**Task goal**:
Because the copy must hold no pictures, return the data below with all of its words intact.

+++ Dataset excerpt

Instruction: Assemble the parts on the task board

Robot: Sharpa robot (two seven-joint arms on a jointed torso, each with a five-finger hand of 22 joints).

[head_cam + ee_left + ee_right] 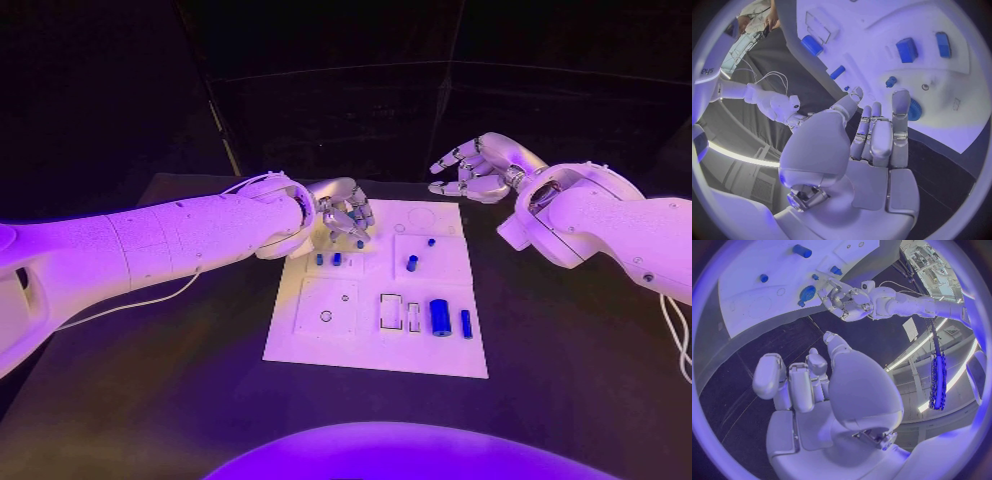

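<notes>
We log the left hand (343, 213) at the task board (361, 345) in frame centre, fingers curled, contents indeterminate, presumably reaching the blue gear (914, 110), while the right hand (476, 168) idles empty, upper right.

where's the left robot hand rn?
In the head view, the left robot hand hovers over the far-left part of the task board, just above two small blue parts; whether it touches anything is unclear.
</notes>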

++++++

**Task output**:
Instruction: Assemble the parts on the task board

Robot: Sharpa robot (two seven-joint arms on a jointed torso, each with a five-finger hand of 22 joints).

[head_cam + ee_left + ee_right] 

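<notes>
We log the left hand (343, 213) at the task board (361, 345) in frame centre, fingers curled, contents indeterminate, presumably reaching the blue gear (914, 110), while the right hand (476, 168) idles empty, upper right.

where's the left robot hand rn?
In the head view, the left robot hand hovers over the far-left part of the task board, just above two small blue parts; whether it touches anything is unclear.
</notes>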

This answer requires no further additions.